= The Nebbishes =

American comic strip by Herb Gardner (1959–1961)

A panel from Herb Gardner's 1959-61 comic strip, The Nebbishes.

The Nebbishes was a syndicated Sunday comic strip by Herb Gardner, who is better known as a playwright and screenwriter. The strip was syndicated by the McNaught Syndicate from January 4, 1959, to January 29, 1961.

Gardner's characters were white blob-like creatures who expressed their attitude toward existence in mottos and quotes on greeting cards and statuettes. In the comic strip they engaged in dialogue in balloons in the standard comic strip format. Gardner first began drawing these characters while he was a student at Antioch College. As an English word from Yiddish, "nebbish" means an insignificant, pitiful person; a nonentity (from Yiddish interjection nebekh "poor thing!", and from Czech nebohý).

On local New York television, Gardner drew The Nebbishes on Shari Lewis' WPIX Kartoon Klub show, as noted by Kevin S. Butler:
Long before he became one of Broadway's most prolific playwrights, Herb Gardner was a comic strip artist for the New York Daily News. Mr. Gardner was invited to appear on Kartoon Klub where he engaged members of the studio audience and home viewers in chalk talks (he would draw pictures on a drawing pad to help illustrate his stories about an unusual group of creatures known as The Nebbishes). The segment was so successful that on Saturday evening, September 23, 1956, the program's title was changed to Shari & Her Friends.

Even before syndication, the Gardner characters were a national craze, appearing on studio cards, matchbook covers, barware (including cocktail napkins) and wall decorations. In 1954, Bernad Creations published Gardner's characters on greeting cards, posters and figurines. The most famous of these showed two slacker Nebbishes relaxing with feet on a table and the line, "Next week we've got to get organized!" First a greeting card and then a poster, the cartoon was so popular that the gagline soon became a national catchphrase independent of the image.

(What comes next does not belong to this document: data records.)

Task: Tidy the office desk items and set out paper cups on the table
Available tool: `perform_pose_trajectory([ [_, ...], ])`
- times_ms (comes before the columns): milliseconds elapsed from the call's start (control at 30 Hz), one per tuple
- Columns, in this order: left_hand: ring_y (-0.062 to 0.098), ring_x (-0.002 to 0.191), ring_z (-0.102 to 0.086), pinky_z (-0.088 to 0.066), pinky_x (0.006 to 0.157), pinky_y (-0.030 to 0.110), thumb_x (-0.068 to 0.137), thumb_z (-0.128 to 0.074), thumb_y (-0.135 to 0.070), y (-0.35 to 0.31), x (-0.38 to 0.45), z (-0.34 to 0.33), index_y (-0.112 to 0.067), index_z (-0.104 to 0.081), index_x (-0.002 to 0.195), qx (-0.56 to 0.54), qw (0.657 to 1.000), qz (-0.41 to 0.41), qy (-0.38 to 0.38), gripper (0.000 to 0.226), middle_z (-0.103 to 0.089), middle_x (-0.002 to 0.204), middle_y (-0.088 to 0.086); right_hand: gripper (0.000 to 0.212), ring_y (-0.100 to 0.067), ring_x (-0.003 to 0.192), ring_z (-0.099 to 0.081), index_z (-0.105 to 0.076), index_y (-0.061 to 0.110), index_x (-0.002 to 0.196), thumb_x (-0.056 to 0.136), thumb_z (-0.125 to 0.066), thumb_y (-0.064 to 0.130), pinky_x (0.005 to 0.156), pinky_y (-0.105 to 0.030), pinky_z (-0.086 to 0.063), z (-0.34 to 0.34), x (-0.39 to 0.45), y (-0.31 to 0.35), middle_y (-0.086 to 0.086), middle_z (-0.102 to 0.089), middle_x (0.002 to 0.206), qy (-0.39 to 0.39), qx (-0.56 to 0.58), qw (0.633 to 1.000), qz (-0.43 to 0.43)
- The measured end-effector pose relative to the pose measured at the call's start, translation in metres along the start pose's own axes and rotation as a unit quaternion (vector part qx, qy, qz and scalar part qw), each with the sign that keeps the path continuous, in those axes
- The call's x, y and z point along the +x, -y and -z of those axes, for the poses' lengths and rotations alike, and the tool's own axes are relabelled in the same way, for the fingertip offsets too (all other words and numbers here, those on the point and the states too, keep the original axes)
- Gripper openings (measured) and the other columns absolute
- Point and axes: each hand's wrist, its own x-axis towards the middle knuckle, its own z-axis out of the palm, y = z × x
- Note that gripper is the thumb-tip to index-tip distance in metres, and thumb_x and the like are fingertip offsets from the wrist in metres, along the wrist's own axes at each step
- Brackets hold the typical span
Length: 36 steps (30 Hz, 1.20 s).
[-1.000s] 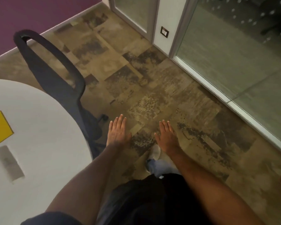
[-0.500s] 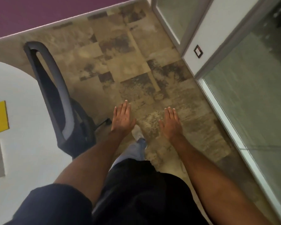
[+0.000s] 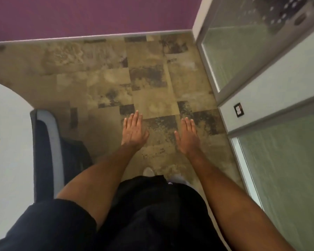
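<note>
Two flat, empty hands, left hand (image 3: 134, 132), right hand (image 3: 188, 137), over mottled tile floor (image 3: 101, 84); white table (image 3: 9, 124) left, purple wall (image 3: 91, 13) ahead.

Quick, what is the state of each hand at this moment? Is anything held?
Left hand: open, fingers straight, holding nothing, above the floor.
Right hand: open, fingers straight, holding nothing.

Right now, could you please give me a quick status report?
Left hand and right hand open, empty. No cups in view. Chair beside table.
</note>
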Motion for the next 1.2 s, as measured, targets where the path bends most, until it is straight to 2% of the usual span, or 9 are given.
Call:
perform_pose_trajectory([
  [367,0.027,0.156,-0.011,-0.008,0.127,0.047,0.097,-0.045,-0.047,0.112,0.145,0.068,-0.011,-0.02,0.159,-0.022,0.979,0.188,-0.079,0.076,-0.013,0.169,0.008,0.068,-0.024,0.158,-0.005,-0.016,0.013,0.162,0.105,-0.035,0.045,0.127,-0.04,-0.013,0.041,0.244,0.133,-0.005,-0.011,0.171,0.017,-0.095,0.977,0.192],
  [567,0.026,0.156,-0.009,-0.005,0.128,0.046,0.097,-0.046,-0.045,0.164,0.217,0.107,-0.012,-0.019,0.159,-0.043,0.948,0.3,-0.095,0.076,-0.011,0.169,0.007,0.069,-0.024,0.158,-0.003,-0.012,0.014,0.163,0.105,-0.035,0.045,0.128,-0.041,-0.012,0.056,0.359,0.224,-0.004,-0.007,0.171,0.057,-0.102,0.951,0.286],
  [700,0.026,0.156,-0.01,-0.005,0.127,0.047,0.098,-0.044,-0.046,0.198,0.252,0.132,-0.012,-0.021,0.159,-0.045,0.921,0.37,-0.114,0.074,-0.012,0.169,0.007,0.069,-0.024,0.158,-0.003,-0.012,0.015,0.163,0.106,-0.033,0.047,0.127,-0.043,-0.014,0.063,0.425,0.29,-0.004,-0.007,0.171,0.069,-0.13,0.922,0.359],
  [933,0.026,0.157,-0.007,-0.002,0.128,0.048,0.1,-0.038,-0.049,0.262,0.285,0.168,-0.013,-0.018,0.16,-0.064,0.876,0.463,-0.122,0.072,-0.008,0.169,0.006,0.07,-0.024,0.158,-0.005,-0.014,0.015,0.163,0.105,-0.033,0.049,0.127,-0.042,-0.016,0.065,0.5,0.405,-0.004,-0.009,0.171,0.09,-0.168,0.869,0.456],
  [1200,0.027,0.157,-0.005,-0.001,0.128,0.048,0.101,-0.031,-0.052,0.354,0.292,0.191,-0.017,-0.016,0.16,-0.082,0.814,0.556,-0.146,0.07,-0.006,0.17,0.005,0.071,-0.023,0.158,-0.004,-0.012,0.015,0.163,0.105,-0.033,0.049,0.128,-0.04,-0.013,0.039,0.542,0.545,-0.004,-0.008,0.171,0.105,-0.202,0.808,0.543],
])
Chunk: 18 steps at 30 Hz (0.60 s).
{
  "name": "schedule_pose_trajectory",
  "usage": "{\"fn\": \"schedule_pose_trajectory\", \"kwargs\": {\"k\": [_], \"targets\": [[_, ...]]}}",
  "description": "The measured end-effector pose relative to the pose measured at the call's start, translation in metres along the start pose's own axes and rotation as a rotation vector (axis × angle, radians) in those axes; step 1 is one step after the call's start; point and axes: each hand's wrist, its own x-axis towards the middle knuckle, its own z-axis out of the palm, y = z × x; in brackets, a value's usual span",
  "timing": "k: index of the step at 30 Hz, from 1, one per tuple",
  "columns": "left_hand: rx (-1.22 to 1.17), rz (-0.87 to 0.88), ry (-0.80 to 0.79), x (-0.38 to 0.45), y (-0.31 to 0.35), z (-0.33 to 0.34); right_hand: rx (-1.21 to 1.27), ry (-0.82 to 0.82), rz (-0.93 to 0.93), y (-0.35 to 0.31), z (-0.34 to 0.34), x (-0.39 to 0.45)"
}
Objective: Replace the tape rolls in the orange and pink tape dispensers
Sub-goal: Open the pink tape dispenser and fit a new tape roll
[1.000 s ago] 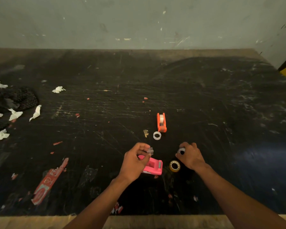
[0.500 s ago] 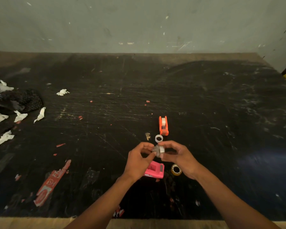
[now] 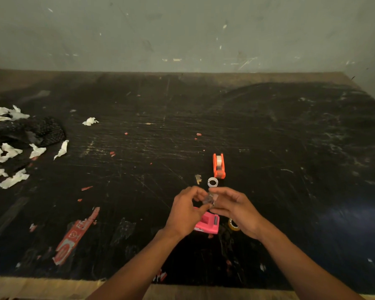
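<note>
The orange tape dispenser (image 3: 218, 166) stands on the black table with a clear tape roll in it. An empty white tape core (image 3: 212, 182) lies just in front of it. The pink tape dispenser (image 3: 208, 223) lies near me, partly under my hands. My left hand (image 3: 187, 210) and my right hand (image 3: 236, 207) meet above it, both pinching a small clear tape roll on a grey hub (image 3: 210, 199). A yellowish tape roll (image 3: 233, 224) lies right of the pink dispenser, half hidden by my right hand.
Torn white paper scraps (image 3: 7, 152) and a black mesh cloth (image 3: 30, 131) lie at the far left. A red torn label (image 3: 74, 237) sticks to the table at lower left. A small tape scrap (image 3: 198, 179) sits left of the white core. The wall is behind the table.
My right hand came from the table with a small roll and joined my left hand above the pink dispenser. Both hands now hold the piece together, slightly closer than before.
</note>
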Motion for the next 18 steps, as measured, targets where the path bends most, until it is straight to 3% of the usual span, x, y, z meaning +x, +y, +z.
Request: {"fn": "schedule_pose_trajectory", "kwargs": {"k": [5, 11, 18], "targets": [[-0.068, -0.031, -0.078, -0.001, 0.000, -0.005, 0.002, 0.029, 0.036, 0.000, 0.001, 0.003], [-0.212, -0.222, -0.122, 0.003, -0.008, -0.012, -0.066, -0.001, 0.026, -0.005, 0.001, 0.004], [-0.253, -0.279, -0.132, 0.010, -0.013, -0.016, -0.291, 0.005, -0.050, -0.006, 0.004, 0.008]]}}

Gardner's autobiographical novel, A Piece of the Action (1958), has a thinly-disguised recounting of the creation and marketing of his characters.

Gardner's comic strip was picked up by the Chicago Tribune and syndicated to 60-75 major newspapers. The strip ran Sundays only from 1959 to 1961.

In 1960, after "the [speech] balloons were getting larger and larger, and there was hardly any drawing left", Gardner dropped the strip when he began writing plays.